Crucially, to the best of our knowledge, ARC does not appear to be approachable by any existing machine learning technique (including Deep Learning), due to its focus on broad generalization and few-shot learning, as well as the fact that the evaluation set only features tasks that do not appear in the training set.
For a researcher setting out to solve it, ARC is perhaps best understood as a program synthesis benchmark. Program synthesis
A hypothetical ARC solver may take the form of a program synthesis engine that uses the demonstration examples of a task to generate candidates that transform input grids into corresponding output grids. Schematically:
- Start by developing a domain-specific language (DSL) capable of expressing all possible solution programs for any ARC task. Since the exact set of ARC tasks is purposely not formally definable, this may be challenging (the space of tasks is defined as anything expressible in terms of ARC pairs that would only involve Core Knowledge). It would require harding-coding the Core Knowledge priors from
III.1.2 in a sufficiently abstract and combinable program form, to serve as basis functions for a kind of “human-like reasoning DSL”. We believe that solving this specific subproblem is critical to general AI progress. - Given a task, use the DSL to generate a set of candidate programs that turn the inputs grids into the corresponding output grids. This step would reuse and recombine subprograms that previously proved useful in other ARC tasks.
- Select top candidates among these programs based on a criterion such as program simplicity or program likelihood (such a criterion may be trained on solution programs previously generated using the ARC training set). Note that we do not expect that merely selecting the simplest possible program that works on training pairs will generalize well to test pairs
(cf. our definition of generalization difficulty from II.2) . - Use the top three candidates to generate output grids for the test examples.
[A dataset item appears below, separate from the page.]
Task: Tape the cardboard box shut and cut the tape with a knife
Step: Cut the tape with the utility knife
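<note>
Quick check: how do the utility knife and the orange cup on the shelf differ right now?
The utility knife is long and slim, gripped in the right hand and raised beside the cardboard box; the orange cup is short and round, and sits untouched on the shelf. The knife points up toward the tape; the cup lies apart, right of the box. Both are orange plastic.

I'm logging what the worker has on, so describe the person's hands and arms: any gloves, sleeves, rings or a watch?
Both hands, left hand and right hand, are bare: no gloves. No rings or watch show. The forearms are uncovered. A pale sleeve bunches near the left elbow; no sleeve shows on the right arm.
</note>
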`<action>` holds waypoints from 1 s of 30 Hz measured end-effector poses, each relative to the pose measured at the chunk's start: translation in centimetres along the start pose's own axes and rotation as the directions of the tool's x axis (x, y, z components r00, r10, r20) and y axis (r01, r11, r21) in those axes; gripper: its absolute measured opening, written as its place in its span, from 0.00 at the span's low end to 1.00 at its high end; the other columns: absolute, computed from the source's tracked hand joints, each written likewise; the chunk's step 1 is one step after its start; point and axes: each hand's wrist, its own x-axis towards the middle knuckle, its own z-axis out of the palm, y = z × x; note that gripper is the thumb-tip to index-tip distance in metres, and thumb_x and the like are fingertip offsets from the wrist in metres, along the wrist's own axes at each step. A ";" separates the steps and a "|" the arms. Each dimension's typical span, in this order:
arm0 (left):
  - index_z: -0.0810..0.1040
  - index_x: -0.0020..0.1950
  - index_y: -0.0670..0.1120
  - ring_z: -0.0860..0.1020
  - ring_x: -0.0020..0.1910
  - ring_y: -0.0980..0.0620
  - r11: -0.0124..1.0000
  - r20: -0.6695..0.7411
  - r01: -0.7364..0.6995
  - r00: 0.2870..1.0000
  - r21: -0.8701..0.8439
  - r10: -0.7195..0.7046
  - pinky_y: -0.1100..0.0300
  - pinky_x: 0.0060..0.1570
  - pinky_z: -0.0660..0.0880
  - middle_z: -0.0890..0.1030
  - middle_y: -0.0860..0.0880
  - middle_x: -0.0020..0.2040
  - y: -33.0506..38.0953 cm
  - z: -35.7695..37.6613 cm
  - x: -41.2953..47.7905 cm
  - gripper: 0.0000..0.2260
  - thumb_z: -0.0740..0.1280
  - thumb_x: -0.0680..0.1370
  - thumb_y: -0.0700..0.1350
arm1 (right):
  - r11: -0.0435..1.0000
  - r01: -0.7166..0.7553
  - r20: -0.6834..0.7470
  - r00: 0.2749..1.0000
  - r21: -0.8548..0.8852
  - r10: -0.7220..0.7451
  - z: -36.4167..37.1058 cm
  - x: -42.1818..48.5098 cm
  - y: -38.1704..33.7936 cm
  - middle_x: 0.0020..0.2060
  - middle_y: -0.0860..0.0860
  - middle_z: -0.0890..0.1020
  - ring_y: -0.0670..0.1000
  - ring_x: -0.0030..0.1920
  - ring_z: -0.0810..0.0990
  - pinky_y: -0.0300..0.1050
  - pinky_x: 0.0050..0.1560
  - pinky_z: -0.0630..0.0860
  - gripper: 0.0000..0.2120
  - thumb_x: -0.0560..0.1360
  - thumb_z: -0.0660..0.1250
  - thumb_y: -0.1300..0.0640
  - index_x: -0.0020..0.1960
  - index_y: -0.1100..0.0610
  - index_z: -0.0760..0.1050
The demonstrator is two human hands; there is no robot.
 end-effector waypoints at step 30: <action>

We posit that the existence of a human-level ARC solver would represent the ability to program an AI from demonstrations alone (only requiring a handful of demonstrations to specify a complex task) to do a wide range of human-relatable tasks of a kind that would normally require human-level, human-like fluid intelligence. As supporting evidence, we note that human performance on psychometric intelligence tests (which are similar to ARC) is predictive of success across all human cognitive tasks. Further, we posit that, since an ARC solver and human intelligence would both be founded on the same knowledge priors, the scope of application of an ARC solver would be close to that of human cognition, making such a solver both practically valuable (i.e. it could solve useful, human-relevant problems) and easy to interact with (i.e. it would readily understand human demonstrations and would produce behavior that is in line with human expectations).
Our claims are highly speculative and may well prove fully incorrect, much like Newell’s 1973 hopes that progress on chess playing would translate into meaningful progress on achieving a range of broad cognitive abilities — especially if ARC turns out to feature unforeseen vulnerabilities to unintelligent shortcuts. We expect our claims to be validated or invalidated in the near future once we make sufficient progress on solving ARC.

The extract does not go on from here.